An HIV-infected cell.
An HIV-infected cell.

Most Gay Miamians Aren't on Anti-HIV Drug Because They Don't Know Much About It

Miami-Dade County has one of the highest HIV rates in the nation, and Florida leads the nation in HIV-related deaths. So it's troubling, activists say, that a new survey suggests not enough residents know about pre-exposure prophylaxis (PrEP), a medication that inhibits HIV transmission.

The data comes from a survey on Grindr, the gay-oriented social networking and dating app. The app polled hundreds of Florida users and dozens in Miami and found that more than 70 percent of Miami-Dade County respondents said they were not taking PrEP. Statewide, that number rises to 77.3 percent.

"I believe all sexually active gay men should be on PrEP, barring, of course, any health risks outlined by a medical professional. It prevents HIV infection," Grindr CEO Joel Simkhai says. "Why wouldn't you take it?"

PrEP/Truvada hasn't been universally lauded in the gay community. Critics such as AIDS Healthcare Foundation President Michael Weinstein have called it a "party drug" and suggested it contributes to a rise in unsafe sex practices and helps spread other STDs. It's also expensive, costing $1,300 per month (though most insurance plans cover it). And there could be some long-term side effects of regular use, though those remain unclear. 
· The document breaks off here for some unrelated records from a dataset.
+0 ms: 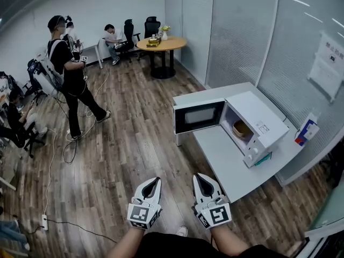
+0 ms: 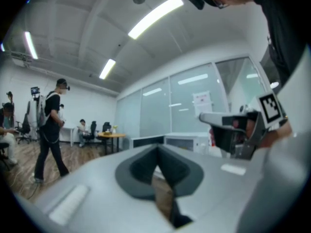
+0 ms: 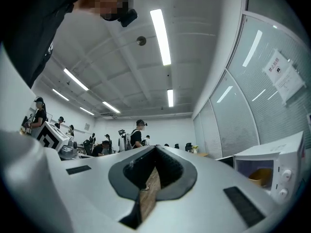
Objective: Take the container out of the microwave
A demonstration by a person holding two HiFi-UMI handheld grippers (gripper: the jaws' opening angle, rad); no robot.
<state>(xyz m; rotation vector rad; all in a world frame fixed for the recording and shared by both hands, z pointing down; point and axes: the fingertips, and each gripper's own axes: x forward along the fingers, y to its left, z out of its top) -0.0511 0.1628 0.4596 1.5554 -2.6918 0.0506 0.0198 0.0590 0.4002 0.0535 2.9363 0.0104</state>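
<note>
Left gripper (image 1: 152,181) and right gripper (image 1: 200,177) both closed on nothing, well short of the table (image 1: 226,163). Tan container (image 1: 241,129) inside the open microwave (image 1: 263,120). Risks shoving or tipping the container if reaching in without opening first.

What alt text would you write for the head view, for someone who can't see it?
A white microwave stands on a white table with its door swung open and a tan container inside. Low in the frame the left tool and right tool are held shut and empty, short of the table.
</note>
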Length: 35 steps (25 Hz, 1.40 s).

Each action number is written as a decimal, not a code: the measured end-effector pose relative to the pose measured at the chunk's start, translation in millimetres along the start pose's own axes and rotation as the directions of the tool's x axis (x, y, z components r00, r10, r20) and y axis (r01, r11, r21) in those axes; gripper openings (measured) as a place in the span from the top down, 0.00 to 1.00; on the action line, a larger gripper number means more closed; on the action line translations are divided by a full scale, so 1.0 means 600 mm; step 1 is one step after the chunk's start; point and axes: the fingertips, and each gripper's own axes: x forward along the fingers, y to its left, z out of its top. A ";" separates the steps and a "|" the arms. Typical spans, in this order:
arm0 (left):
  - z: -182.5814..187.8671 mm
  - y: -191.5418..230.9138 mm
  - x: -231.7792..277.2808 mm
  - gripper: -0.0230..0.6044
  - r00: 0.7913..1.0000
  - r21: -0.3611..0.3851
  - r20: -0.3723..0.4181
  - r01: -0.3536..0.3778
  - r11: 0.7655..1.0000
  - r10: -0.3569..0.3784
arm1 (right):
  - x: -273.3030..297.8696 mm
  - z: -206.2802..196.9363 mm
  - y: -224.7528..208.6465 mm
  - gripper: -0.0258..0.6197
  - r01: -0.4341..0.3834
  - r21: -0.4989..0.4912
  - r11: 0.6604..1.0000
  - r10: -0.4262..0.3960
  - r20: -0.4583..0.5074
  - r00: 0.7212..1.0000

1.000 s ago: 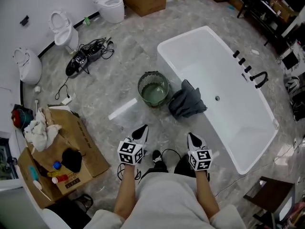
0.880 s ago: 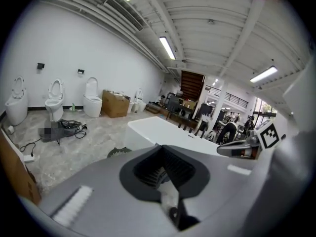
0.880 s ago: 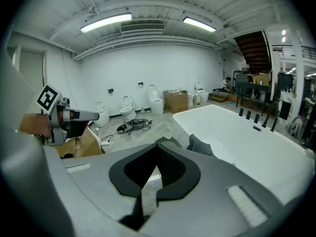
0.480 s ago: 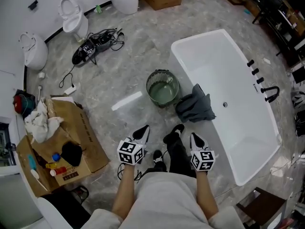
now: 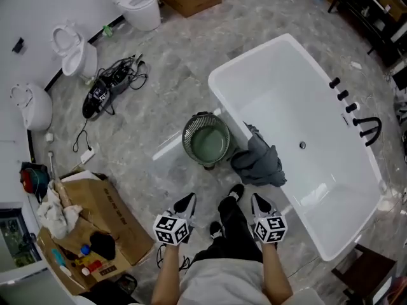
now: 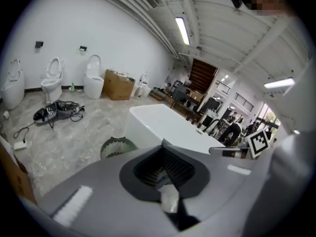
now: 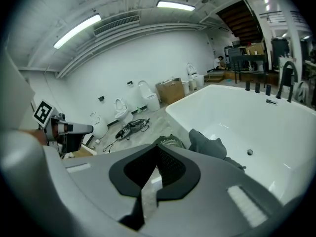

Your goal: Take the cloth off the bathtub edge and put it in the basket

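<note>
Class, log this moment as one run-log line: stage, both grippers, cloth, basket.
stage: pre-grasp | left hand-held gripper: shut, empty | right hand-held gripper: shut, empty | cloth: draped over bathtub edge | basket: on floor beside cloth

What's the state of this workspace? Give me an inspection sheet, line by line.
Surface: glossy grey marble floor.
Job's things: cloth draped over the near edge of the tub, right beside the basket; the basket stands upright on the floor, nothing seen inside.
Clutter: open carton of small items, with a rag on it.
Grippers: left gripper and right gripper both shut, empty, short of the cloth.
Cables: black tangle on the floor; white cord nearby.
Surroundings: toilets by the wall; black taps on the tub's far rim.
</note>
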 end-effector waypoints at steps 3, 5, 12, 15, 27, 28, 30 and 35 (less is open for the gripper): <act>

Despite those downsides, many public health advocates have pushed for its adoption. The reasons are simple: Studies show PrEP/Truvada is up to 99 percent effective in preventing HIV infection when taken daily. That's led cities such as San Francisco and New York to push for its widespread adoption.

Grindr's study suggests a more troubling reason the gay community hasn't begun taking it regularly: simple ignorance.

More than half the respondents who said they were not on PrEP but wished to take it admitted they still did not know much about the medication, despite the fact Truvada was approved by the FDA three years ago. Another 37 percent of respondents nationwide said they were not interested in taking PrEP because of a general lack of information about the drug. 

Grindr, which recently passed a landmark of 1 million active users every minute, says the results of the survey show that "clearly more work needs to be done" in spreading more awareness and information about the potentially life-saving drug.

Act Against AIDS — a CDC campaign featuring Simkhai that will kick off Monday — aims to destigmatize HIV testing and motivate individuals to get tested in addition to take PrEP. "We all have a role to play in fighting this epidemic," Simkhai says.

Simkhai dismisses criticisms of the drug. "PrEP puts the power of prevention in the hands of the LGBT community. Not only is it a highly powerful HIV prevention tool on its own, but when combined with condoms and other prevention methods, it can provide incredibly powerful protection against STI/STDs," his company says in a statement. 

The new survey was conducted in partnership with the San Francisco AIDS Foundation, the U.S. Centers for Disease Control and Prevention, and Gilead Sciences (the maker of the PrEP medicine Truvada) and sampled more than 4,700 users throughout the United States.